Aim of the task: Go through the data below and copy each line that includes "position".

[Start of Attachment]

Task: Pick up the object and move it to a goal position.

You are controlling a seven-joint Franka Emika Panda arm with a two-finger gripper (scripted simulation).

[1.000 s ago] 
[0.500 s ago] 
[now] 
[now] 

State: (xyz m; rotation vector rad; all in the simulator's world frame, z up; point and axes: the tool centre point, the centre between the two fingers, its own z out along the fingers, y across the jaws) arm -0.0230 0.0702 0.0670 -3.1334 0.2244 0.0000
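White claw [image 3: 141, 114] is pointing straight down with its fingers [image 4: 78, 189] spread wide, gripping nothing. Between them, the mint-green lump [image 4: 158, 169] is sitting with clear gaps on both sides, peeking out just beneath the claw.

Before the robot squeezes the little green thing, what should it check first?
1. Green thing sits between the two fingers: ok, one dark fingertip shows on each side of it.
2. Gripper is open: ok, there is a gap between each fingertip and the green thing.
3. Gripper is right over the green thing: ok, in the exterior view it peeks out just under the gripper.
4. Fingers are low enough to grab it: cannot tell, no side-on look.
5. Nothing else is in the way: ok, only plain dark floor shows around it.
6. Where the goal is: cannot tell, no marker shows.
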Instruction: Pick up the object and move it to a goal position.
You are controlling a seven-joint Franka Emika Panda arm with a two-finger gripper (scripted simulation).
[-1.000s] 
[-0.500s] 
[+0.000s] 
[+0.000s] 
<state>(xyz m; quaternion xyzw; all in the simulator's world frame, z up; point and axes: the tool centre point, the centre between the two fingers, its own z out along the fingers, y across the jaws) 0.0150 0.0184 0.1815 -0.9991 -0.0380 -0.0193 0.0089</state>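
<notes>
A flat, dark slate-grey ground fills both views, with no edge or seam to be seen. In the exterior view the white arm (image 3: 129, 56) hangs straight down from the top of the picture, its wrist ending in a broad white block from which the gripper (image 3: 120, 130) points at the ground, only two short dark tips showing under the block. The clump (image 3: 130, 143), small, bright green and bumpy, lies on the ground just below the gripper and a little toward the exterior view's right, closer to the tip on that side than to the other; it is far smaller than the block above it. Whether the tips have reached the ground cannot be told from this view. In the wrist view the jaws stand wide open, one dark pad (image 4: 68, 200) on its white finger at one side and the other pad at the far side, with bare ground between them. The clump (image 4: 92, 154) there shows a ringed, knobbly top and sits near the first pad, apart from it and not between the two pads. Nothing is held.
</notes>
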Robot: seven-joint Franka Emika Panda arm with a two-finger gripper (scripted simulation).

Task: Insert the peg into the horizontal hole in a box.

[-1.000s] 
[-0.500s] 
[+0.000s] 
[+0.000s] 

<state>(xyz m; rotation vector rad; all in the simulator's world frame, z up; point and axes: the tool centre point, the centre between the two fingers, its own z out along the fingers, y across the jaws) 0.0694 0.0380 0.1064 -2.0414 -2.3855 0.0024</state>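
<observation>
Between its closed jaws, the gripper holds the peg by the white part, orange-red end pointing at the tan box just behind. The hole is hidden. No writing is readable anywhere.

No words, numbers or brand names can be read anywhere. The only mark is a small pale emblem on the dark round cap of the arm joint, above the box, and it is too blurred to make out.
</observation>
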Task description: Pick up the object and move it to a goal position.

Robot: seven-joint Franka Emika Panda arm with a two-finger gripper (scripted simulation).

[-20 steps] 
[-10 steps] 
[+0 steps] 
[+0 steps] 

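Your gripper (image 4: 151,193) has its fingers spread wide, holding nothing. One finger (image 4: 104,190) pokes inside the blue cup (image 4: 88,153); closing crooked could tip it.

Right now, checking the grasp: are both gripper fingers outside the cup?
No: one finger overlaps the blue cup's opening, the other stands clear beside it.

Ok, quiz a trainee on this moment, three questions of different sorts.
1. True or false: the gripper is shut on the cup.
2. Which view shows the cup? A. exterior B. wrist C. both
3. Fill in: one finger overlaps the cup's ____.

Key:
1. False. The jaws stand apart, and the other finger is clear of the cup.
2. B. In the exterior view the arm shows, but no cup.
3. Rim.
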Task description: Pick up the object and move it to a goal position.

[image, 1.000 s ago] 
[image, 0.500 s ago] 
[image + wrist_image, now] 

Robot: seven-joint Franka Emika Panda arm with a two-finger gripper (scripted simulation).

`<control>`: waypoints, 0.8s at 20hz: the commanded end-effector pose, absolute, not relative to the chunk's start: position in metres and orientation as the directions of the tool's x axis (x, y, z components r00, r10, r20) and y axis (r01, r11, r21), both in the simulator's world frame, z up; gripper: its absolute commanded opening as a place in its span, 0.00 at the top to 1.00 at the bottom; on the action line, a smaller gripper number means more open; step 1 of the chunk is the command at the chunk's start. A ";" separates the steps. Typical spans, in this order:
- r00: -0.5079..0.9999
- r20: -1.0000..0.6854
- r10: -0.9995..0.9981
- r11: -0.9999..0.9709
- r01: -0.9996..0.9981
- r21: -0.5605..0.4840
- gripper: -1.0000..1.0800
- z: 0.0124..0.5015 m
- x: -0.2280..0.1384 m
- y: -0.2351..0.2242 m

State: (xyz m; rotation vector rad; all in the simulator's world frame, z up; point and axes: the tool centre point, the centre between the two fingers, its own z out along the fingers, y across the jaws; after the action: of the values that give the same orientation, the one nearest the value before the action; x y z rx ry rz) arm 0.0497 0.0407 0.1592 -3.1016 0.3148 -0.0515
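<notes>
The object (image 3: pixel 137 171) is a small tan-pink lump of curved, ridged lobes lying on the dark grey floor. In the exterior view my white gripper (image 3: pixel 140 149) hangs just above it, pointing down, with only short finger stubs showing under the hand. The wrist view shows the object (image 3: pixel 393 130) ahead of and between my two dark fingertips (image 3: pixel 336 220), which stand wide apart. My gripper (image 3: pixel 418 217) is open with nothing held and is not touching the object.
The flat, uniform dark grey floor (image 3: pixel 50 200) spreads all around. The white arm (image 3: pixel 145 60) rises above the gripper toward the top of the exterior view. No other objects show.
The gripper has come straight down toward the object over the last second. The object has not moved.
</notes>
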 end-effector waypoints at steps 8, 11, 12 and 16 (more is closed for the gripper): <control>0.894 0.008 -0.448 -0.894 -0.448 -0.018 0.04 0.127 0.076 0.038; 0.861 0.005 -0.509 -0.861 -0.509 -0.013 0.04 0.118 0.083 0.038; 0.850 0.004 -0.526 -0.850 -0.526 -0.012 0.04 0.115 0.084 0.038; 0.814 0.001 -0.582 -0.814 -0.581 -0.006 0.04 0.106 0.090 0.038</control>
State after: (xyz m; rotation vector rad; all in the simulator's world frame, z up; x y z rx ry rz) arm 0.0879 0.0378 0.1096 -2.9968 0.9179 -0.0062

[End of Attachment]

Written solution:
Task: Pick up the object and move it to a goal position.
Instruction: Pick up the object and move it to a goal position.
Task description: Pick up the object and move it to a goal position.
Task description: Pick up the object and move it to a goal position.
`<control>`: waypoints, 0.8s at 20hz: the commanded end-effector pose, absolute, not relative to the chunk's start: position in metres and orientation as the directions of the tool's x axis (x, y, z components r00, r10, r20) and y axis (r01, r11, r21), both in the simulator's world frame, z up; gripper: its absolute commanded opening as a place in its span, 0.00 at the top to 1.00 at the bottom; on the action line, a smaller gripper number means more open; step 1 of the chunk is the command at the chunk's start. A ";" separates the steps. Typical spans, in this order:

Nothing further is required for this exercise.